最大の特徴は、「圧倒的なボリュームコントロール力」にあります。日本人に多い「ハチが張って横に広がる」「毛量が多すぎて頭が大きく見える」といった悩みを、内側を削り落とすことで根本から解消します。ビジネスシーンでは耳周りをスッキリさせて知的な印象に、カジュアルでは刈り上げ部分を露出させてエッジを効かせたりと、オンオフの切り替えが容易な現代メンズヘアの不動のスタンダードです。

主なポイント

  • 「ハチ張り」の救世主: 横に膨らみやすい骨格を、内側の刈り上げが物理的に「引き締める」ため、誰でも頭の形をコンパクトに補正できる。
  • 「隠れツーブロック」の知略: 表面の髪を長めに残して被せることで、一見普通のスタイルに見えつつ、内側の蒸れを防ぎ、メガネのつるの収まりを良くする実用的な側面。
  • バリカン(ミリ数)」の表情:
    • 3mm以下: 地肌が透けて、シャープでワイルドな印象(フェードに近い)。
    • 6〜9mm: 自然な厚み。

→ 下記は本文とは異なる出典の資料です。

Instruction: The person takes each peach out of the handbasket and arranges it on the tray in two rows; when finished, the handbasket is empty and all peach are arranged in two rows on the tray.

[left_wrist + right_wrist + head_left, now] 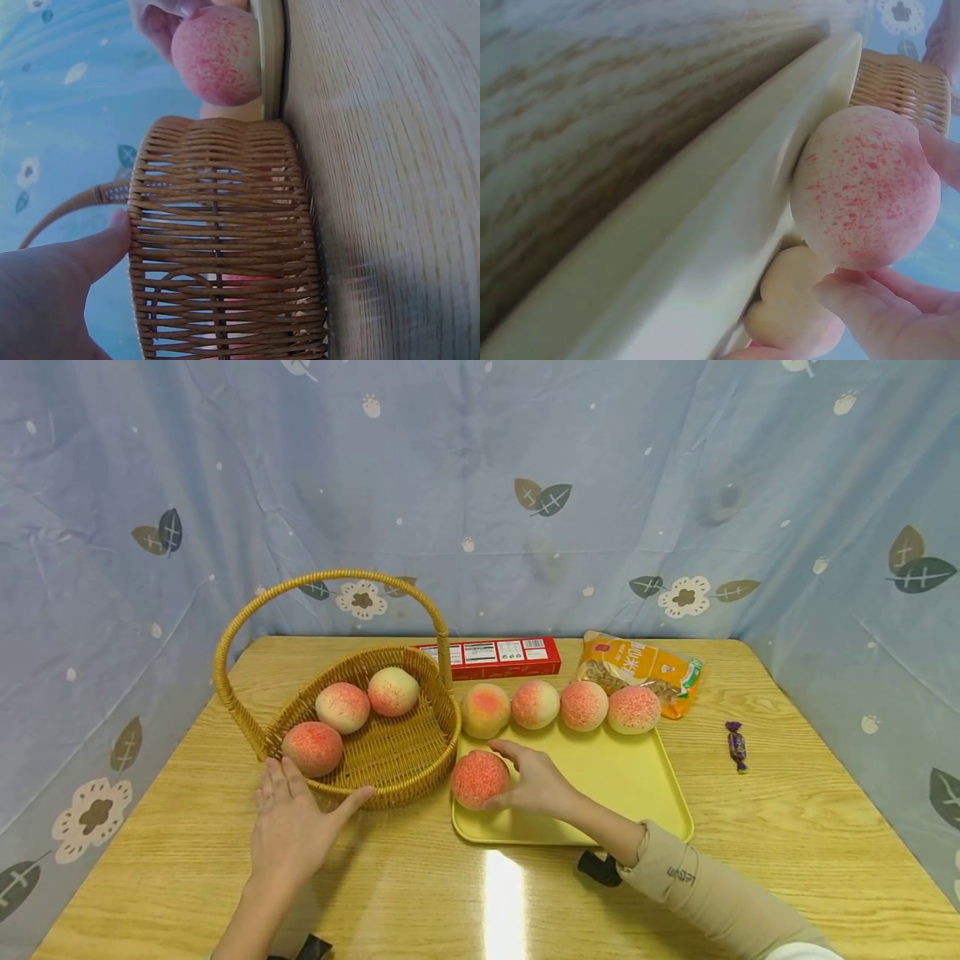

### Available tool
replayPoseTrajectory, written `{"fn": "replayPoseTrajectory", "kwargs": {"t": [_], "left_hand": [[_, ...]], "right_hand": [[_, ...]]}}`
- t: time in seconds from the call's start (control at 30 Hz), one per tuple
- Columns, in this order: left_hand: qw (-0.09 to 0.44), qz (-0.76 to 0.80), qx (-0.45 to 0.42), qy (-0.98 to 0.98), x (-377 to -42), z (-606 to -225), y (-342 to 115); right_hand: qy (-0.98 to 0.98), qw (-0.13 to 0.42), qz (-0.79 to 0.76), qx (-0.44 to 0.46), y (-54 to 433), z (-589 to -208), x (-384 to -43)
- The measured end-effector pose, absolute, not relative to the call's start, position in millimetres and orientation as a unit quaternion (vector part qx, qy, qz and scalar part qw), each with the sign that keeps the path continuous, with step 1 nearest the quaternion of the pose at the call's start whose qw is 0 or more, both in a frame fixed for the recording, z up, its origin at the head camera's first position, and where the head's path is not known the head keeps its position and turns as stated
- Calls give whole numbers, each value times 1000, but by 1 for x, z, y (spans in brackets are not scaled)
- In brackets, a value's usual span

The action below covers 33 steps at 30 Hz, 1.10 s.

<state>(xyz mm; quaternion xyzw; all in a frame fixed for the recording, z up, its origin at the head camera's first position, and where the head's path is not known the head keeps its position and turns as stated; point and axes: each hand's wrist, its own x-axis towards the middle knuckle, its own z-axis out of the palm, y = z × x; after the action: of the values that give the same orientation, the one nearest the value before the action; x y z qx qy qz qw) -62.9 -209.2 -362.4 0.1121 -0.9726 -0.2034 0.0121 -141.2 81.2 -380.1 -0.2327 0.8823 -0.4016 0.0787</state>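
Observation:
My right hand [542, 783] holds a pinkish-red peach [478, 780] at the near left corner of the yellow tray [592, 777]. Thumb and fingers lie on opposite sides of that speckled peach [866, 187] in the right wrist view. To the left, my left hand [288, 833] rests at the near rim of a wicker basket [393, 747], fingers extended and thumb spread along the edge. The left wrist view has the thumb [109, 244] touching the rim. Inside the basket sit a red peach [312, 749] and two paler ones, a middle peach [342, 707] and a right peach [393, 692].
Several peaches line the tray's far edge, from a yellowish peach [486, 710] to a pink one [634, 710]. Behind them lie a red box [506, 658] and an orange food bag [637, 664]. A purple-wrapped candy [737, 747] is at right. The basket's tall handle [330, 575] arches up.

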Motion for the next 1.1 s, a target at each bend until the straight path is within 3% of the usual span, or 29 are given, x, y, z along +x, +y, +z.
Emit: {"fn": "replayPoseTrajectory", "kwargs": {"t": [1.1], "left_hand": [[17, -204, 108, -973, -61, -363, -209]], "right_hand": [[869, 87, -419, -249, 79, -362, -144]]}}
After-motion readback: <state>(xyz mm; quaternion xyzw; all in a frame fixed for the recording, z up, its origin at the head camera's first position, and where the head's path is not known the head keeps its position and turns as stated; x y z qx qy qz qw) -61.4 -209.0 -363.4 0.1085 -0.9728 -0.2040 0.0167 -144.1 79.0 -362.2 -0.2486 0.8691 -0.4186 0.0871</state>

初めての人でも抵抗が少なく、馴染みが良い。
  • パーマ」との黄金コンビ: トップにツイストスパイラルやニュアンスパーマをかけ、サイドをタイトに抑えることで、動きの対比が強調され、一気に垢抜けた印象になる。
  • 「レディース・ツーブロック」: 女性でもボブの内側を刈り上げることで、髪の広がりを抑え、耳にかけた時にだけチラリと覗かせるお洒落なデザインとして支持されている。
  • 「メンテナンス」の周期: 刈り上げ部分が1cm伸びるだけでシルエットが崩れ、横に膨らみ始めるため、3週間〜1ヶ月に一度の「バリカンメンテナンス」が美しさを保つ鍵。